### Material for this exercise

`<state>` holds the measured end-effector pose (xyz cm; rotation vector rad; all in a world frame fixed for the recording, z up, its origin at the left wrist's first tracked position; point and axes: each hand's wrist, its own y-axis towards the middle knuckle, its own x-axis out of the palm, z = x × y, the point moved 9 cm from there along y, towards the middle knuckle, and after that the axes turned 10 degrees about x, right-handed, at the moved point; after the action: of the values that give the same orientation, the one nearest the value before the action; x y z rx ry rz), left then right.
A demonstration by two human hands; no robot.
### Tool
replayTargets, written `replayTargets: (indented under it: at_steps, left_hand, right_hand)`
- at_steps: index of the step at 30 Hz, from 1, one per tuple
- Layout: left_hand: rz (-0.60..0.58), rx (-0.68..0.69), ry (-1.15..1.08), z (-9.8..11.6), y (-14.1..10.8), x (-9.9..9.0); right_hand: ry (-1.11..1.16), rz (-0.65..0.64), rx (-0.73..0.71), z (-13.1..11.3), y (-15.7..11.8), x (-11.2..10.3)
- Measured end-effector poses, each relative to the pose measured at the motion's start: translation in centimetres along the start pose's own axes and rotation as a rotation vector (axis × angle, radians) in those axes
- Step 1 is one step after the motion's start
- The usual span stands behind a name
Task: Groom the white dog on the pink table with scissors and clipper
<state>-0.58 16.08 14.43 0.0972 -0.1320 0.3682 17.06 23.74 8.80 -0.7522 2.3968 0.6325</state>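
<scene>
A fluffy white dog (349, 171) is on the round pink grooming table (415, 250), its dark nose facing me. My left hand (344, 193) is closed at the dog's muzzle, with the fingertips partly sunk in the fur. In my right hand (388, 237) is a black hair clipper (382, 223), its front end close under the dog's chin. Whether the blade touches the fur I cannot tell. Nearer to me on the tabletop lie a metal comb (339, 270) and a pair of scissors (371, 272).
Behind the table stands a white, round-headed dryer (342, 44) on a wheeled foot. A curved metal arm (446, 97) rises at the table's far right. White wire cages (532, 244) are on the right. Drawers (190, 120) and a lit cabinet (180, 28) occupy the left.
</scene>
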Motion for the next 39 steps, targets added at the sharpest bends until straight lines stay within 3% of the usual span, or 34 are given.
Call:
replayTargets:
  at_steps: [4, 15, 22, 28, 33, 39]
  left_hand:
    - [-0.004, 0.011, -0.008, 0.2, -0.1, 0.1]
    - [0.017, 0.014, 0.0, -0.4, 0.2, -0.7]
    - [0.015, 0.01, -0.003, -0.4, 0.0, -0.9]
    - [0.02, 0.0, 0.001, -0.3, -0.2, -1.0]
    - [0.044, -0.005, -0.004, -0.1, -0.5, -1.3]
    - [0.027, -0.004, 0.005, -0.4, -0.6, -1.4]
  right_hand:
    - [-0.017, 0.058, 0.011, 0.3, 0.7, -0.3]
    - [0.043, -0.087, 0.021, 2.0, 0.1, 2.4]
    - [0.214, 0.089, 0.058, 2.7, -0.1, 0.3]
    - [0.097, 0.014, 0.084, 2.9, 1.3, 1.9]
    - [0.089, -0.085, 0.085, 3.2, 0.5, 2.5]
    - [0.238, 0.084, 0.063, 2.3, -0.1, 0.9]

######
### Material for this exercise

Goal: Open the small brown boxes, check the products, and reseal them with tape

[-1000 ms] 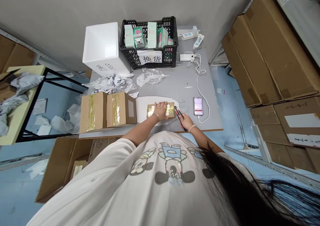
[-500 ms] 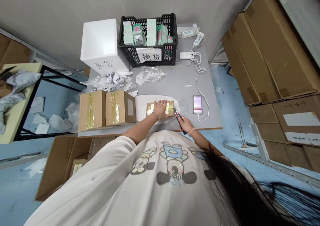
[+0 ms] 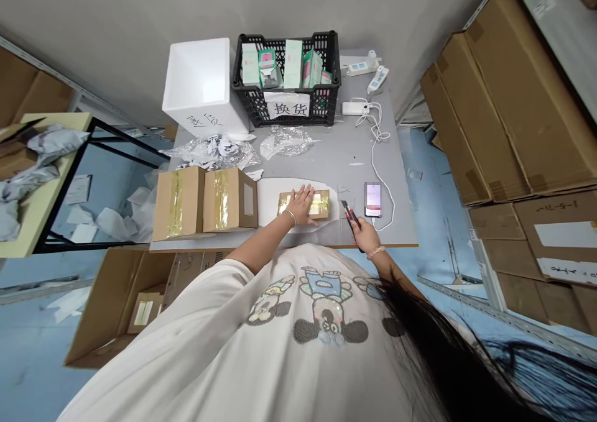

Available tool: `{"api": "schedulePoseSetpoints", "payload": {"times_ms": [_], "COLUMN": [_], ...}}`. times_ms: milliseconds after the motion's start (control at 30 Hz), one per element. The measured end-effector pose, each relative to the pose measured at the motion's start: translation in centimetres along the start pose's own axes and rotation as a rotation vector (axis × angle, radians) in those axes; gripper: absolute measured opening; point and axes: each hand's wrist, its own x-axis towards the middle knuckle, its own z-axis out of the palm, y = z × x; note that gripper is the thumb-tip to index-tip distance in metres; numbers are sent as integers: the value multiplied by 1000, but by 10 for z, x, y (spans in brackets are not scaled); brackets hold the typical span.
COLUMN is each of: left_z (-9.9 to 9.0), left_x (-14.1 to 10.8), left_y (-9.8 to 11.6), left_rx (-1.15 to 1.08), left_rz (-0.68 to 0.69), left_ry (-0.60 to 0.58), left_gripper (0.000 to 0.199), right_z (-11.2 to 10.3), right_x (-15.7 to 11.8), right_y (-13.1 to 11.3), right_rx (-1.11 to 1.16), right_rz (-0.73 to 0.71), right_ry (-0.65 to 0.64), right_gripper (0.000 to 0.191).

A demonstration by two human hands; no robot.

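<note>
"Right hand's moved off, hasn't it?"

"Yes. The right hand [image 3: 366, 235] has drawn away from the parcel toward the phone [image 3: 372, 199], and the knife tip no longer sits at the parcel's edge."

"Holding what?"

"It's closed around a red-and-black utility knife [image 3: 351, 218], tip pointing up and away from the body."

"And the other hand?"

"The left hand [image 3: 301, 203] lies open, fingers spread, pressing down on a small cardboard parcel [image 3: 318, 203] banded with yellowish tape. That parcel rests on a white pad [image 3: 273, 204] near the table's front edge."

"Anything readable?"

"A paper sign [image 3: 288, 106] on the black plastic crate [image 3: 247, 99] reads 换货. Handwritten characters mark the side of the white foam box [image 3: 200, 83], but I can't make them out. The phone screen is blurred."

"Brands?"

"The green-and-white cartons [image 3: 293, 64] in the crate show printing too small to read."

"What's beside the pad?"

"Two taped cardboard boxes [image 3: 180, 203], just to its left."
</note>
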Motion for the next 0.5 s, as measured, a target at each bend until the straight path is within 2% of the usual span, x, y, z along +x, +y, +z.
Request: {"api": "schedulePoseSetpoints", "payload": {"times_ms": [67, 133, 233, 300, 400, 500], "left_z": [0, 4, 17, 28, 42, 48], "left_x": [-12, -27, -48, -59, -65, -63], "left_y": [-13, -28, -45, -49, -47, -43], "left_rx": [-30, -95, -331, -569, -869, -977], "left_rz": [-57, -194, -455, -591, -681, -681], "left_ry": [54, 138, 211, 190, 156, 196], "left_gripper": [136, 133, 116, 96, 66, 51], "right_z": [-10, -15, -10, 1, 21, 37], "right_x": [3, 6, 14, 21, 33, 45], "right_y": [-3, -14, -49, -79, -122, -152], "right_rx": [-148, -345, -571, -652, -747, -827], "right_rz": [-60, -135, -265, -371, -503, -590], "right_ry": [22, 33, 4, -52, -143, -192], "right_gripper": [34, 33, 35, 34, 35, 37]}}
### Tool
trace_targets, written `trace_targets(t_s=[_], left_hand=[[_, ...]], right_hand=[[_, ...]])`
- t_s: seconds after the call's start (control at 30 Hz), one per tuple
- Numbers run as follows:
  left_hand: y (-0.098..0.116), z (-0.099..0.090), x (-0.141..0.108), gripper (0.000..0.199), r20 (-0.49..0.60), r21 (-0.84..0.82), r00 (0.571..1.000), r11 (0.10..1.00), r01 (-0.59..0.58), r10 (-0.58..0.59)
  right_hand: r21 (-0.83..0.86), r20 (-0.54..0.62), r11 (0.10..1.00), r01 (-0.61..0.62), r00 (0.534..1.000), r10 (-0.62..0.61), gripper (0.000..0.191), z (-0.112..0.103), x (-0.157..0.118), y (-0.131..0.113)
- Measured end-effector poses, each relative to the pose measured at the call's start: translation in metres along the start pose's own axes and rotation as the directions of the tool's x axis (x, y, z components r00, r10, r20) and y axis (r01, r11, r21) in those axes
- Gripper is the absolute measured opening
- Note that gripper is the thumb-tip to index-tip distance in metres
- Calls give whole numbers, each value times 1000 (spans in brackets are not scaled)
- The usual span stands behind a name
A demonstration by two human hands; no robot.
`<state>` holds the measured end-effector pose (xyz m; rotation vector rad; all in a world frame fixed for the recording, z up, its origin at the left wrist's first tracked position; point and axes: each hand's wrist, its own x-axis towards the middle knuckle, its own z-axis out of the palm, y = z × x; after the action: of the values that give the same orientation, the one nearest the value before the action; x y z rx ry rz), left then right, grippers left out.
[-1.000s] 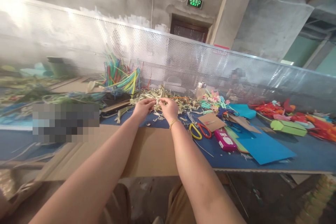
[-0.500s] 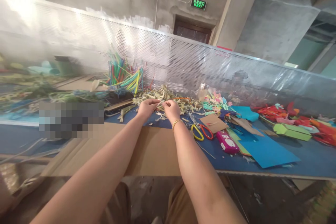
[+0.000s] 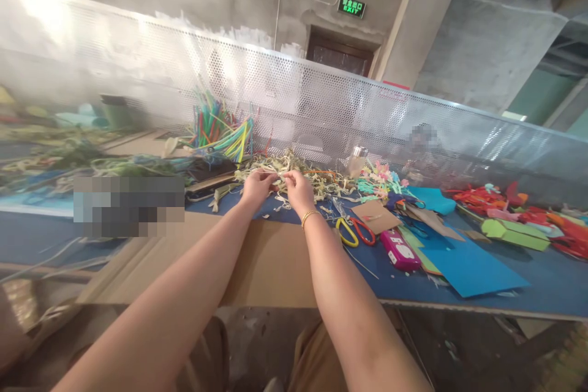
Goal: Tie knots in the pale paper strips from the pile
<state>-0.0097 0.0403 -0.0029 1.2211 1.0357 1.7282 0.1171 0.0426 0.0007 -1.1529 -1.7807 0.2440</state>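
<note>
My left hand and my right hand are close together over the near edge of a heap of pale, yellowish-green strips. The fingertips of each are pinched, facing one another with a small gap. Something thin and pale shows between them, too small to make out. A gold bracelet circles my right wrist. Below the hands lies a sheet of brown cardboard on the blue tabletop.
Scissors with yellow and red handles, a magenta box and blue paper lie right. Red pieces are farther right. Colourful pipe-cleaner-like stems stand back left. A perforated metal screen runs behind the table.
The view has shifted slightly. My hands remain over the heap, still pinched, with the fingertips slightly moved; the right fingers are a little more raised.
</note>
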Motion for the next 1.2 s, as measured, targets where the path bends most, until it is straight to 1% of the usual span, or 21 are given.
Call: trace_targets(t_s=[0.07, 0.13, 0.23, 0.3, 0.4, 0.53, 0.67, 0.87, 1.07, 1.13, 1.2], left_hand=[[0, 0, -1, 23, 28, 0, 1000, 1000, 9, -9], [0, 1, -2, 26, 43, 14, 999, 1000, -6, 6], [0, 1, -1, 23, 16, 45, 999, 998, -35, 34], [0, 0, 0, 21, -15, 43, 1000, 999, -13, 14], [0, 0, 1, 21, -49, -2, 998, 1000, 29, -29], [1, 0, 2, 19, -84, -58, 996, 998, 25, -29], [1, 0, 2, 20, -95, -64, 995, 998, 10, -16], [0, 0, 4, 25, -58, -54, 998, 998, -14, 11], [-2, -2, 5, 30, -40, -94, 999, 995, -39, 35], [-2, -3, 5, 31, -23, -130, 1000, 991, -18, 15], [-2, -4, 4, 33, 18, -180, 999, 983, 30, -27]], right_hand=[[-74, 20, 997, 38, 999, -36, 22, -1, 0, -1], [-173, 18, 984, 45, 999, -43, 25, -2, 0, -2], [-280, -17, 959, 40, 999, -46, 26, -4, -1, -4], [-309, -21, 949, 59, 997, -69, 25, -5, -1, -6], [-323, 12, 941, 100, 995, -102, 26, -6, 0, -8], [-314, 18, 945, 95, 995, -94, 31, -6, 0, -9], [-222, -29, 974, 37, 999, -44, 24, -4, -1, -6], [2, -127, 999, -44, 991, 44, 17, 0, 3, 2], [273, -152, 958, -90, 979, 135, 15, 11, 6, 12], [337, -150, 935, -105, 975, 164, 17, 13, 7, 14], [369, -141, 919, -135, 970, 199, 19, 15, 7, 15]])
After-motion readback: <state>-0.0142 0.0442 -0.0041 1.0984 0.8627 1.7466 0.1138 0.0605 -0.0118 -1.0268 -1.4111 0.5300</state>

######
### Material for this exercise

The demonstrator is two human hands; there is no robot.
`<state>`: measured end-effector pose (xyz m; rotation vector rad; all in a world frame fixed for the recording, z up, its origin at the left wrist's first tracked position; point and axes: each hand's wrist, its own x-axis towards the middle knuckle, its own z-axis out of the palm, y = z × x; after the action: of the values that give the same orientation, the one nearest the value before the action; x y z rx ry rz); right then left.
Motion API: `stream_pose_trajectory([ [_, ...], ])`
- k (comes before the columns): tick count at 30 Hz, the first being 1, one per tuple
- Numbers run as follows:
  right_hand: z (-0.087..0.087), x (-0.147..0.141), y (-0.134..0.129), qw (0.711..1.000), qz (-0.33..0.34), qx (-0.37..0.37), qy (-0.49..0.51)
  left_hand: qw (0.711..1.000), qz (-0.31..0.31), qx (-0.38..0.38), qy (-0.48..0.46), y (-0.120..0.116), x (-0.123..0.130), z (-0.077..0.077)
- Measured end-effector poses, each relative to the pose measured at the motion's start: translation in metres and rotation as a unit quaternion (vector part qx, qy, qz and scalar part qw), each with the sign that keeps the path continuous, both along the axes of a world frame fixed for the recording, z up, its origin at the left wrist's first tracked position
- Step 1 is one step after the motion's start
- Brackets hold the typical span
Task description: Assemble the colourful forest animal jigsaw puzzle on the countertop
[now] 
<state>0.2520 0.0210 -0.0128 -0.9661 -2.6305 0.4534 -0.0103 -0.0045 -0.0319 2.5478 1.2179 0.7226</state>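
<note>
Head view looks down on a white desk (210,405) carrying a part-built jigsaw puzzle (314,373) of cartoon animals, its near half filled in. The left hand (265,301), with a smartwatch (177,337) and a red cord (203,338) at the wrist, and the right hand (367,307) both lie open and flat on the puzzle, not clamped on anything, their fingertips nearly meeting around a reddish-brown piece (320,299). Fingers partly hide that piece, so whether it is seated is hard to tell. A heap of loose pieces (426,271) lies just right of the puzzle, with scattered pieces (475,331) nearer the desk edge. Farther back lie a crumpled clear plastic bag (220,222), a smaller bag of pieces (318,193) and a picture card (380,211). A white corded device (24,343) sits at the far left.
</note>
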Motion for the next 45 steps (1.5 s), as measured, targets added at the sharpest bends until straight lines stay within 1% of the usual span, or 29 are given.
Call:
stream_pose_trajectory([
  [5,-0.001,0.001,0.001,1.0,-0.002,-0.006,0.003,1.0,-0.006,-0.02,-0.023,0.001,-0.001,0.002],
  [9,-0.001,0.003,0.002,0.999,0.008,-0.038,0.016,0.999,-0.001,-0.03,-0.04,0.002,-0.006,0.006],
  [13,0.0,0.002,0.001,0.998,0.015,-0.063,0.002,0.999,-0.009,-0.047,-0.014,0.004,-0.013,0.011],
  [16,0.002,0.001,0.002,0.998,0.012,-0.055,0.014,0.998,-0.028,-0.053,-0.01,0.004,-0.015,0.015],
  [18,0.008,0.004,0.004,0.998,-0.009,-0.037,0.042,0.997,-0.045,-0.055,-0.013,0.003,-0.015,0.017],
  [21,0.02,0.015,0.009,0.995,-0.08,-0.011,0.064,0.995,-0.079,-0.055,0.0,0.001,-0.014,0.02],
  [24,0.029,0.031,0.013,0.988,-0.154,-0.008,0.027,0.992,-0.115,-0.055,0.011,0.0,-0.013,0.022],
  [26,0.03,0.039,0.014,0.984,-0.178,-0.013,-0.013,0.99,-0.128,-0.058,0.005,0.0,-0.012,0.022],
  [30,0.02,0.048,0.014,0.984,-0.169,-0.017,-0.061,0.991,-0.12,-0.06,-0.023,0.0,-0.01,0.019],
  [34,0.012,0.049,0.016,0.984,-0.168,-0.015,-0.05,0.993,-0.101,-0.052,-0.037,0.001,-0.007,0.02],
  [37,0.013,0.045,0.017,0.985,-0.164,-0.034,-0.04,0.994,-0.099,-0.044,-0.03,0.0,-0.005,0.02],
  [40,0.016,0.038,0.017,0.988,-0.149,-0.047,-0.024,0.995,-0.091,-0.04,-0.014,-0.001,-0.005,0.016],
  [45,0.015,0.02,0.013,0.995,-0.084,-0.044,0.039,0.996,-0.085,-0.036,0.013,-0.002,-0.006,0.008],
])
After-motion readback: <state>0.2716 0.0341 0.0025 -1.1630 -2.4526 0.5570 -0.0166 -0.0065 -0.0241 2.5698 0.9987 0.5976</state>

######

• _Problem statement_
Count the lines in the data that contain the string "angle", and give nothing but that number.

• _Answer area_
2